■ SOURCE DATA
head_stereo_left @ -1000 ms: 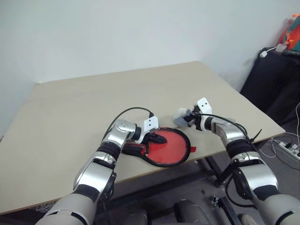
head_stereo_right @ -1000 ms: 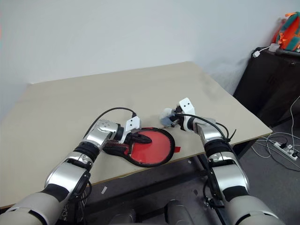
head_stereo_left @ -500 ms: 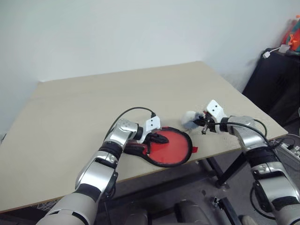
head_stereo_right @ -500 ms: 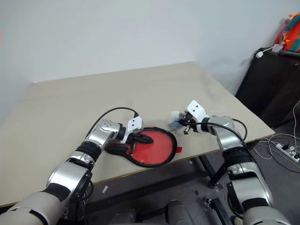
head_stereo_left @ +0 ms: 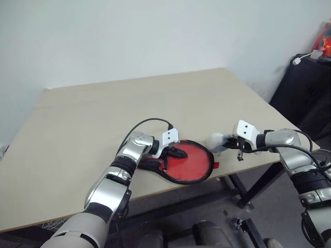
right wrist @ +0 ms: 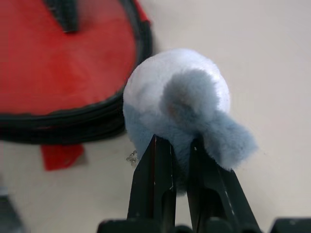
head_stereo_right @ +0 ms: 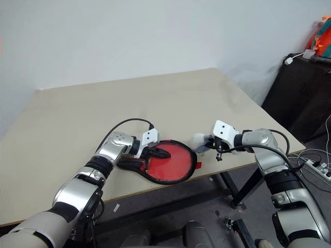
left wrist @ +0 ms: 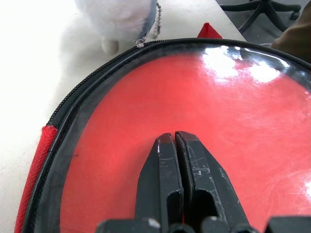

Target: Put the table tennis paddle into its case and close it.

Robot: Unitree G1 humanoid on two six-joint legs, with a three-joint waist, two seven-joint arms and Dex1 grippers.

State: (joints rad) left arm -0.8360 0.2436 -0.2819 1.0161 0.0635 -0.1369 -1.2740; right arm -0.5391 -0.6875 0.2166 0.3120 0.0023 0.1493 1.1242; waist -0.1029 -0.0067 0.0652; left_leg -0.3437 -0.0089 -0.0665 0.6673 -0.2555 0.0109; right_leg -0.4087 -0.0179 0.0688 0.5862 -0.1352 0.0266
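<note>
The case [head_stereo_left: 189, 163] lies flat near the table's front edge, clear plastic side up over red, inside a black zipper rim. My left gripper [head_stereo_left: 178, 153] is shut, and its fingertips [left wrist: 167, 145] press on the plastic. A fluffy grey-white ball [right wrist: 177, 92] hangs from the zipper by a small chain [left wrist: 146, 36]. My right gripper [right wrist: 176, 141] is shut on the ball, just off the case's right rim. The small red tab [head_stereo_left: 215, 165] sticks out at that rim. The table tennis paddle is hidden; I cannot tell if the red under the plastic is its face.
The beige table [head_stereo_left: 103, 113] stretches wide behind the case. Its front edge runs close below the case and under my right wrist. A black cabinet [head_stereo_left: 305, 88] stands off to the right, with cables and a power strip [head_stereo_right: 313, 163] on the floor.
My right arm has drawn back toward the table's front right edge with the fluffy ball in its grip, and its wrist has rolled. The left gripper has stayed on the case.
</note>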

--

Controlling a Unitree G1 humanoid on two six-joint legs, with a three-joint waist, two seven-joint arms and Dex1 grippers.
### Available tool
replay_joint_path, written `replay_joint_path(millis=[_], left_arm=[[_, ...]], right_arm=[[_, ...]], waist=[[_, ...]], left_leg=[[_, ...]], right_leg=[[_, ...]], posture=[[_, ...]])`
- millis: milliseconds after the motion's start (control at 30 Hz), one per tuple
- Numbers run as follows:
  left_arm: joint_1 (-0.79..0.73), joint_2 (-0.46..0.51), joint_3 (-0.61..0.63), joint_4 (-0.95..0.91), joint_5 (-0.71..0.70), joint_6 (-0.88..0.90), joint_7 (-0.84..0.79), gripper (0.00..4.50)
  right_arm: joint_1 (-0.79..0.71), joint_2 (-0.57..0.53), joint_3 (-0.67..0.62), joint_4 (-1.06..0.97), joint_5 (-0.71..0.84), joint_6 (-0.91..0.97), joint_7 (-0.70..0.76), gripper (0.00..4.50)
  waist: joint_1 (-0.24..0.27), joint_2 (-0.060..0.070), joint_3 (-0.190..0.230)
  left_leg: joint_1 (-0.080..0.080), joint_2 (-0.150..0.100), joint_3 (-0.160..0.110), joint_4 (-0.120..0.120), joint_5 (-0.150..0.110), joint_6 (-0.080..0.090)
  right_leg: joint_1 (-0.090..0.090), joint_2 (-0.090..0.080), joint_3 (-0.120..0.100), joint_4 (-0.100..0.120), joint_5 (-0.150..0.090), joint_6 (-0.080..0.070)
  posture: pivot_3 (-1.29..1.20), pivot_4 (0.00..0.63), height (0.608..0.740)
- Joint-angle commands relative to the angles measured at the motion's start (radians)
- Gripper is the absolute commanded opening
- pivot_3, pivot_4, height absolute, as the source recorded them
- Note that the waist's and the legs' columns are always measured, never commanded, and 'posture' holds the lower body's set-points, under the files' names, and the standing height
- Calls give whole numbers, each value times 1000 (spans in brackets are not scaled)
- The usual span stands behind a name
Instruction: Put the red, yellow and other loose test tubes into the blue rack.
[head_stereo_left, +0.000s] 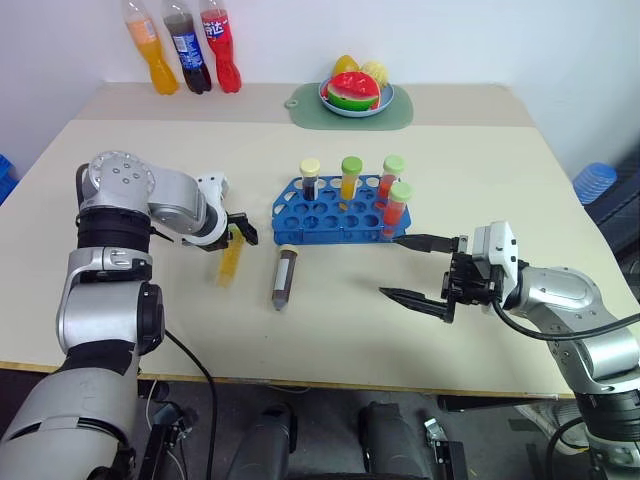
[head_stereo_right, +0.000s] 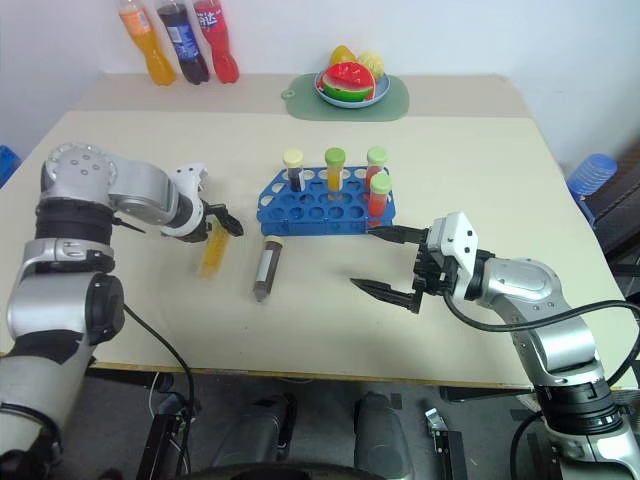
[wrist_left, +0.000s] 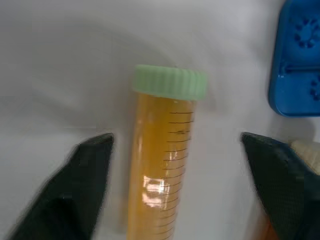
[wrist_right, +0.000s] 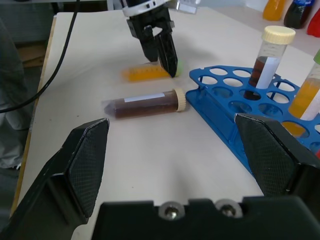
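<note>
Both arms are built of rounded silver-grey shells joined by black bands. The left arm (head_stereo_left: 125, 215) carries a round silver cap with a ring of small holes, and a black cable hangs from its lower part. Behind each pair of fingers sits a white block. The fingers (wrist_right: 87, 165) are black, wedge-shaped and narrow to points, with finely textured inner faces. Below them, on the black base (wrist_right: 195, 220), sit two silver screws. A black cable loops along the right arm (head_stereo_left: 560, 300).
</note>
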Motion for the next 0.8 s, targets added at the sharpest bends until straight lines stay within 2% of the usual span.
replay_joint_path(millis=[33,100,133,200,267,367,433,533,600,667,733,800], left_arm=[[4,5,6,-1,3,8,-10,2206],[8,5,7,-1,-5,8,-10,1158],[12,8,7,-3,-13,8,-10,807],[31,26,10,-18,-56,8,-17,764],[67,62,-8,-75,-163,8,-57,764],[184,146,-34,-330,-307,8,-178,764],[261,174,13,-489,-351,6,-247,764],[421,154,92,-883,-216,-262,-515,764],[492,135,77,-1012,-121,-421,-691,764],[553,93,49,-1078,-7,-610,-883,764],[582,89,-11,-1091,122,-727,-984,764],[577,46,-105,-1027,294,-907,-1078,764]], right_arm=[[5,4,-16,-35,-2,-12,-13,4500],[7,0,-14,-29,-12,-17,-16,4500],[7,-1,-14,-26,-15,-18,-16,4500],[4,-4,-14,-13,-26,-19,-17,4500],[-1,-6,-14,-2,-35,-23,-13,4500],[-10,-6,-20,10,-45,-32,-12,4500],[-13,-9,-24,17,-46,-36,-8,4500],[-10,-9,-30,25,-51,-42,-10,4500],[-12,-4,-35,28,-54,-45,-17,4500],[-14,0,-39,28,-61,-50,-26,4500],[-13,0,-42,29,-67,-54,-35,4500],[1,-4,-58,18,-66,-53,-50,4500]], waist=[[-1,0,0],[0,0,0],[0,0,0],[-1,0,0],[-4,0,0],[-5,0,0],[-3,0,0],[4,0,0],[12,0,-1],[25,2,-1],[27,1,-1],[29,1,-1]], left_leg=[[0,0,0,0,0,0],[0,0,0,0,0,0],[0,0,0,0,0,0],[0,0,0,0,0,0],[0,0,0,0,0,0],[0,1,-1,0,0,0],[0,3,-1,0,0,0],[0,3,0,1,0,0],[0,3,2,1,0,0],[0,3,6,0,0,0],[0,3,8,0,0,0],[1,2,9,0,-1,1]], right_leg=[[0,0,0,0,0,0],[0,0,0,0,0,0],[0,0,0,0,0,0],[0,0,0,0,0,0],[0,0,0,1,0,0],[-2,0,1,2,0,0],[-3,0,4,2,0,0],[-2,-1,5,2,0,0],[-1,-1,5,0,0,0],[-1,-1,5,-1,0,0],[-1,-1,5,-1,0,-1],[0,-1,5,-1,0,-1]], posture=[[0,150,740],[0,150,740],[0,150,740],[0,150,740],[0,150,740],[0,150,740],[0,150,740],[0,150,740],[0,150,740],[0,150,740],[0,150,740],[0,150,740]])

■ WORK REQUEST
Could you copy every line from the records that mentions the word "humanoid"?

■ OUTPUT FOR THIS EXERCISE
Robot: Unitree G1 humanoid on two six-joint legs, with a three-joint waist, two seven-joint arms and Dex1 grippers.
Controlling a Unitree G1 humanoid on two six-joint legs, with a three-joint waist, two seven-joint arms and Dex1 grippers.

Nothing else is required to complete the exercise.